1. A welded heavy-duty shock-absorbing swivel caster, comprising a base plate, a bracket, and a wheel body, wherein the bracket includes a top cover and two legs, the base plate is connected to the top cover via a rotating structure, a support shaft is provided between the front ends of the two legs, and the wheel body is rotatably mounted on the support shaft, characterized in that: The top cover is integrally formed by a top plate and a fixed frame below it. Two legs extend backward into the fixed frame and are rotatably connected to it via a pivot. The rear ends of the two legs have downward-facing mounting grooves. The mounting grooves are located within the fixed frame to form a mounting cavity. An elastic component for providing elastic buffering force is provided in the mounting cavity. A limiting rod is provided on the fixed frame and above the mounting groove.

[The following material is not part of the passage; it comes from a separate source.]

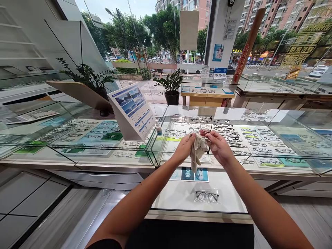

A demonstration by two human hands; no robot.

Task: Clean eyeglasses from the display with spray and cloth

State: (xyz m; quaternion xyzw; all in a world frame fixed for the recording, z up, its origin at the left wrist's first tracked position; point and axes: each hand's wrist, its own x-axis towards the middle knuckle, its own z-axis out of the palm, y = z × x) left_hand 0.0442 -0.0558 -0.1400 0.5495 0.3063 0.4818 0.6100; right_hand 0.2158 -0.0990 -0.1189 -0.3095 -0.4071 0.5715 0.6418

2. The welded heavy-duty shock-absorbing swivel caster according to claim 1, characterized in that: The elastic component consists of a block-shaped spring seat and a pair of springs. The spring seat has a pair of hollow cylindrical chambers with open lower ends. The springs are disposed in the chambers and the lower ends of the springs are fixed to the fixing frame. The rear side of the mounting groove is open and a baffle for limiting the spring seat is provided on this side.

3. The welded heavy-duty shock-absorbing swivel caster according to claim 2, characterized in that: The rotating structure includes a main shaft, a double-row thickened deep groove ball bearing, and a bearing seat at the bottom of the base plate. The main shaft is located on the top plate of the top cover, the double-row thickened deep groove ball bearing is mounted on the main shaft, and the double-row thickened deep groove ball bearing is installed in the bearing seat.

4. The welded heavy-duty shock-absorbing swivel caster according to claim 3, characterized in that: The surfaces of the base plate and the bracket are treated with blue paint.

5. The welded heavy-duty shock-absorbing swivel caster according to claim 4, characterized in that: A braking mechanism is installed on the support shaft.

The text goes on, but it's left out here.